What to do — Search the listing below for the line containing "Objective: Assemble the". From there through the line containing "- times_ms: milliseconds", transcribe every line exactly, both ends included.

Raw data —

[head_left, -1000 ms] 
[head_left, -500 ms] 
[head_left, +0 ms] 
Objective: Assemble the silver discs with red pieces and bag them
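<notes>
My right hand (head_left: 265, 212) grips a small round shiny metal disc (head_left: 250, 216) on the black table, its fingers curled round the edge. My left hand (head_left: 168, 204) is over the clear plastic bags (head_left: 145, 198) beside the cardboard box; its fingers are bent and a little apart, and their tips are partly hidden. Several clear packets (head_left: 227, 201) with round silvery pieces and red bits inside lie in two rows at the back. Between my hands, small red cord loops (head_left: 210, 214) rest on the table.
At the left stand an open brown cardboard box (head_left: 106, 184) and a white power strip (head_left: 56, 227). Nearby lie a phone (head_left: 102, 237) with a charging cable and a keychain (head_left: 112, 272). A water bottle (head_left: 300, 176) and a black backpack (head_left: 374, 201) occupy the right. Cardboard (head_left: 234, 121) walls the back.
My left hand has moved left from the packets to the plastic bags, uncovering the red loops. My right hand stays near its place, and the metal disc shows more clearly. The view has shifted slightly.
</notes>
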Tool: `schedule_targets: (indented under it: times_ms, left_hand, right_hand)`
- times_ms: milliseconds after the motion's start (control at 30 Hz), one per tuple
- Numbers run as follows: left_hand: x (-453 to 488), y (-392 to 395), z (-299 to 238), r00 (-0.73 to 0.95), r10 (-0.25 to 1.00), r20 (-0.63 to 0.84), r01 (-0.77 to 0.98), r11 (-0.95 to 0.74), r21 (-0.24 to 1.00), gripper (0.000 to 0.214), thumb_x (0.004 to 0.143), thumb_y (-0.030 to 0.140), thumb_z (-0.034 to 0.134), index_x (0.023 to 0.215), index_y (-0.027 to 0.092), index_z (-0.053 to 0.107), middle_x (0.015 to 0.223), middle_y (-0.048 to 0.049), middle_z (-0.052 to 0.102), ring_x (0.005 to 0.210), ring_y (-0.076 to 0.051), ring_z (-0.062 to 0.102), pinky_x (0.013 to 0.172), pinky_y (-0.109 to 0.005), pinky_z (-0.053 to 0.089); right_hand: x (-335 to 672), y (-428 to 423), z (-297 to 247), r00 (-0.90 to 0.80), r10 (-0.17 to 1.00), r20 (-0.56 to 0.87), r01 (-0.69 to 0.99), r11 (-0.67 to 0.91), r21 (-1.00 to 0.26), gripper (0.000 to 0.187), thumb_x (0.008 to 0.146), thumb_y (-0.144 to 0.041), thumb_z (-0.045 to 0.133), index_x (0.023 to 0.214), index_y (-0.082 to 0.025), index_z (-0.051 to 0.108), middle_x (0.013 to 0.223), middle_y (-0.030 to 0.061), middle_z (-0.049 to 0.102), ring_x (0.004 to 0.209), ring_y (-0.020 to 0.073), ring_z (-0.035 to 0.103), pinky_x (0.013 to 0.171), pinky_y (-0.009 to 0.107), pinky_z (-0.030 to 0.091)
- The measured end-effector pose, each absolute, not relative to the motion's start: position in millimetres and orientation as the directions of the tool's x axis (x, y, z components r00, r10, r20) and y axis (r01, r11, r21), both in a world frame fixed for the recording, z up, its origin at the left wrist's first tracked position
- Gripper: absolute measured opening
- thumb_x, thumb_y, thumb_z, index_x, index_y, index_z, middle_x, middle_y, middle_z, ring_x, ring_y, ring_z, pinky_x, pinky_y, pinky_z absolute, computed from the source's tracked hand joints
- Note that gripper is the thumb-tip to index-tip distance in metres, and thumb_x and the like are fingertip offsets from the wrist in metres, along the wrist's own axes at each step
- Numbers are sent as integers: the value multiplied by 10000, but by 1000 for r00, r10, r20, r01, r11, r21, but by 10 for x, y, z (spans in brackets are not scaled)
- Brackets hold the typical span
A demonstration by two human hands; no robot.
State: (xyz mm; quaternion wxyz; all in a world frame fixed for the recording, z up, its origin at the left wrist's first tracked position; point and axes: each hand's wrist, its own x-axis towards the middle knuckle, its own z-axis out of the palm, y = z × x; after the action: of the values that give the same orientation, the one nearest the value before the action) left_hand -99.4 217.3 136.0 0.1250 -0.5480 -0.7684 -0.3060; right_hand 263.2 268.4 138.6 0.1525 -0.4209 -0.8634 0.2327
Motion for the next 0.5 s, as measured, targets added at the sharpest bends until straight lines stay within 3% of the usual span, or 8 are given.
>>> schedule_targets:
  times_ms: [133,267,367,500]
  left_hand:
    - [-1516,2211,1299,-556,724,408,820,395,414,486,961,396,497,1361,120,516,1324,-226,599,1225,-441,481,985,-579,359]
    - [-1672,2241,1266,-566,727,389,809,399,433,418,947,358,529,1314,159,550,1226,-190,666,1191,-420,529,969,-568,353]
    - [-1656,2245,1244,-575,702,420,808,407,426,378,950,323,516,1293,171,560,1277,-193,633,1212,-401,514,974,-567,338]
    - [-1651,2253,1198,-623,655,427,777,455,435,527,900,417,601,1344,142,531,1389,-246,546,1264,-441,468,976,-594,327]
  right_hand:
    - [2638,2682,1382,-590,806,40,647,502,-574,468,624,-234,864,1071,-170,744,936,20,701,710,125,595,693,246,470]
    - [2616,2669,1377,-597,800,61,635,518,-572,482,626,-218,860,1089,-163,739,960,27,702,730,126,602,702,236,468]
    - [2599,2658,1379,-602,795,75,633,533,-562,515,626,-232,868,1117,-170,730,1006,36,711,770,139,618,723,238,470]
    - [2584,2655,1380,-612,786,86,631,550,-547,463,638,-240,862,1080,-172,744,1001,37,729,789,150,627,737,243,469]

Solved problem —
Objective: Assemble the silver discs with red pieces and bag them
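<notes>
My right hand (head_left: 265, 212) grips a small round shiny metal disc (head_left: 250, 216) on the black table, its fingers curled round the edge. My left hand (head_left: 168, 204) is over the clear plastic bags (head_left: 145, 198) beside the cardboard box; its fingers are bent and a little apart, and their tips are partly hidden. Several clear packets (head_left: 227, 201) with round silvery pieces and red bits inside lie in two rows at the back. Between my hands, small red cord loops (head_left: 210, 214) rest on the table.
At the left stand an open brown cardboard box (head_left: 106, 184) and a white power strip (head_left: 56, 227). Nearby lie a phone (head_left: 102, 237) with a charging cable and a keychain (head_left: 112, 272). A water bottle (head_left: 300, 176) and a black backpack (head_left: 374, 201) occupy the right. Cardboard (head_left: 234, 121) walls the back.
My left hand has moved left from the packets to the plastic bags, uncovering the red loops. My right hand stays near its place, and the metal disc shows more clearly. The view has shifted slightly.
</notes>
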Tool: `schedule_targets: (indented under it: times_ms, left_hand, right_hand)`
- times_ms: milliseconds after the motion's start (control at 30 Hz), one per tuple

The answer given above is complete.